Japan's newest star: a chemist

Yesterday, the emperor awarded Nobel laureate Koichi Tanaka Japan's highest academic honor.

"It could be you!"

That message is resonating with Japanese of all stripes since a "salaryman" scientist won the Nobel Prize in chemistry last month.

The previously unknown Koichi Tanaka became the country's second-youngest Nobel winner, and the only recipient of the chemistry prize to have no more than a bachelor's degree. In a country where rank and prominence are usually determined by age, the 43-year-old chemist is breaking the mold and reaching a status usually reserved for pop stars and TV celebrities.

"I wish I were still single," jokes Mr. Tanaka. "When I see myself on television all the time, I can't believe it is me."

Tanaka's award came a day after another Japanese, Masatoshi Koshiba, won the Nobel in physics. Mr. Koshiba, a venerable scientist, pioneered work in detecting neutrinos, the universe's smallest particles, in supernovas billions of miles away.

But it is Tanaka who has captured Japan's imagination. His method for viewing molecules has led to the creation of new medicines, winning him Japan's 12th Nobel Prize. (He shared the award with John Fenn of Virginia Commonwealth University.)

Before the announcement, Tanaka was unknown in academic and government research circles. Even in his own technology company, Shimadzu, he was on the second rung from the bottom of the promotion ladder.

Now, he's a household name.

Tanaka's shy smile graces the covers of magazines, his endearingly awkward speaking style fills the airwaves, and his polite and open character is held up as a model of a lost Japan: humble, but technologically brilliant.

"He's young, but has old-style manners – a rare jewel in his affluent generation," swoons Tamayo Marukawa, a popular female newscaster for the Asahi TV channel.

But Tanaka is a reluctant celebrity. "To be honest, I wish everyone would leave me alone so that I could go back to the quiet life of family and research," he says.

Such sentiments are unlikely to be shared by Shimadzu, which is estima- ted to have reaped free publicity worth more than 1 billion yen ($8 million) since the awards were announced. Its share price has leaped by more than 50 percent.

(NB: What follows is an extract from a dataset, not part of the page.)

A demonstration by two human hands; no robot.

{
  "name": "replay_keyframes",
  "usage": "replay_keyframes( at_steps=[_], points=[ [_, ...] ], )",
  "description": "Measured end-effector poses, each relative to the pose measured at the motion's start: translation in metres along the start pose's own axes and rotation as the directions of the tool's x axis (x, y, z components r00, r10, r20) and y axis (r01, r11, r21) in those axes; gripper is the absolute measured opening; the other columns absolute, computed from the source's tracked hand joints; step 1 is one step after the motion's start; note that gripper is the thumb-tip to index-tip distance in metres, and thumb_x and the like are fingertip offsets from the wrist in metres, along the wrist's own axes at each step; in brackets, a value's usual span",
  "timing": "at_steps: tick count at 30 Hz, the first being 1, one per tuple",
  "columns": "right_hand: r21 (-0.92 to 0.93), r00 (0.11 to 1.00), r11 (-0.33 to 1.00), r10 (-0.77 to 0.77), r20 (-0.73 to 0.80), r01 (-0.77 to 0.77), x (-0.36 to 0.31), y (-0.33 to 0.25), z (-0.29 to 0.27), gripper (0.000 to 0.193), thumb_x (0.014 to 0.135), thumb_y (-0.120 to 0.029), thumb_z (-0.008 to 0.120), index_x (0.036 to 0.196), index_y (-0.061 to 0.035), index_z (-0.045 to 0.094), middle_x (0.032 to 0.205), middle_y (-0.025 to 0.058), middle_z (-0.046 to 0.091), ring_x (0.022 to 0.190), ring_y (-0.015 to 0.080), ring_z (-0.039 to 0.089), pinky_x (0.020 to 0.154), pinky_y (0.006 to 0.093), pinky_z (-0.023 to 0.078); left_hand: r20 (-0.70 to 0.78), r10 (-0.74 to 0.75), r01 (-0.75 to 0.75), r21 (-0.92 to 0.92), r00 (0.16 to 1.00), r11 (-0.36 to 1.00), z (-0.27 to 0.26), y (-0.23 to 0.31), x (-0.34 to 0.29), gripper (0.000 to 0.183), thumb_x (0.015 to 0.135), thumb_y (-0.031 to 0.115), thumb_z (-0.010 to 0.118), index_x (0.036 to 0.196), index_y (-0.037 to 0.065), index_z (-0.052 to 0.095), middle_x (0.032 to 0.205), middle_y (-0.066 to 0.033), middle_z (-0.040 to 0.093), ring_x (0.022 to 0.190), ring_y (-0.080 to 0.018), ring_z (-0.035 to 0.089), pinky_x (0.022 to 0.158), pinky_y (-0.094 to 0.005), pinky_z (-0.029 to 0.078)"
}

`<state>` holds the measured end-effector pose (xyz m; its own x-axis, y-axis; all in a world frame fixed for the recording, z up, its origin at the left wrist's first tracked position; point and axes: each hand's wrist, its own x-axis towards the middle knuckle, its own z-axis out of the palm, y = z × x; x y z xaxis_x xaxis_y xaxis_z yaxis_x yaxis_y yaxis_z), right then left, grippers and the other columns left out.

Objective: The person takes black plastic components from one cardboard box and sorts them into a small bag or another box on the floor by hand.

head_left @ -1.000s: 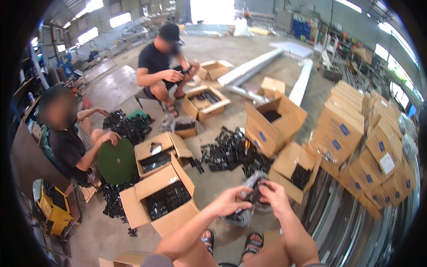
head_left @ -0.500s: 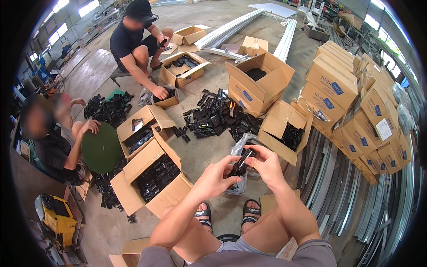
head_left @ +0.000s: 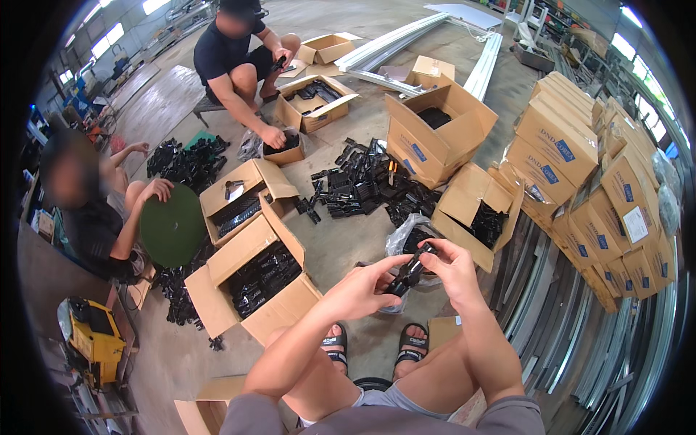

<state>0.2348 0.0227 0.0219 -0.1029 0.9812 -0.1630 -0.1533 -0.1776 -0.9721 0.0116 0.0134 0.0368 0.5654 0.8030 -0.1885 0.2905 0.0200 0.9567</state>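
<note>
Between my two hands is a glossy black plastic part (head_left: 408, 276), long and narrow, tilted with its upper end to the right. The fingers and thumb of my left hand (head_left: 365, 290) close on its lower end. At the upper end, the fingers of my right hand (head_left: 454, 270) grip it. Just beyond and below my hands stands a container lined with a clear plastic bag (head_left: 403, 235), partly hidden by them; dark parts show inside. A heap of similar black parts (head_left: 362, 185) lies on the floor farther ahead.
Open cartons of black parts stand left (head_left: 279, 319) and right (head_left: 464, 192). Stacked closed cartons (head_left: 554, 138) and metal profiles (head_left: 536, 319) line the right side. One person (head_left: 232, 65) sits ahead handling parts; another (head_left: 94, 210) sits left beside a green disc (head_left: 172, 225).
The whole view has shifted, so the surroundings sit farther right. My hands still hold the black part, now slightly lower in the picture, with my right fingers at its upper end.
</note>
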Motion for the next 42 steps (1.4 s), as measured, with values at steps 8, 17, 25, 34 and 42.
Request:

Embarrassed by the lowly rank of their Nobel laureate, Shimadzu has promoted Tanaka to "fellow" and named a laboratory after him. Research societies that had never previously heard of Tanaka are clamoring to grant him honorary membership.

Belatedly making up for Japan's previous lack of interest in his discovery, Kyoto University has asked Tanaka to lecture, and yesterday, Emperor Akihito awarded him the Order of Culture, the nation's highest honor in the field of culture and academia.

The Tanaka phenomenon has been boosted by the laureate's charmingly ordinary personality. But it also reflects an obsession with the Nobel prizes in Japan and a broader craving for international recognition.

Last year, the Japanese government pledged that its scientists would win a staggering 30 Nobel prizes over 50 years – a five-fold increase on their record over the previous century.

To assist this drive, the Japan Society for the Promotion of Science set up an office at Stockholm's Karolinska Institute – the perfect base from which to lobby the Nobel Foundation.

At least one Swedish member complained that the prize-drive of the Japanese was posing "ethical problems" after members of the Nobel Foundation staff were invited for an expenses-paid trip to Tokyo.

Despite such criticisms, the effort seems to be paying off. Japan has won four Nobels in the past three years, and three straight in chemistry. For the government, this is the ideal way for Japan to shed it postwar image as a nation of imitators rather than creators.

But in Tanaka's case, the Nobel success has come despite the lack of official support – and perhaps this is why the country has reveled all the more in his achievement. Millions can relate to his pre-Nobel situation: a lowly corporate employee whose talents were largely unrecognized by the conservative, hierarchical domestic authorities.

And his success in being picked out by what Japan's media see as the most prestigious arbiter of international taste – the Nobel committee – has opened up a tiny window of possibility for others, even during Japan's difficult economic times.

"I am happy and think we can feel proud as Japanese," coffee-shop manager Takeshi Kubota told Reuters. "It makes me feel like trying harder, however tough things are these days."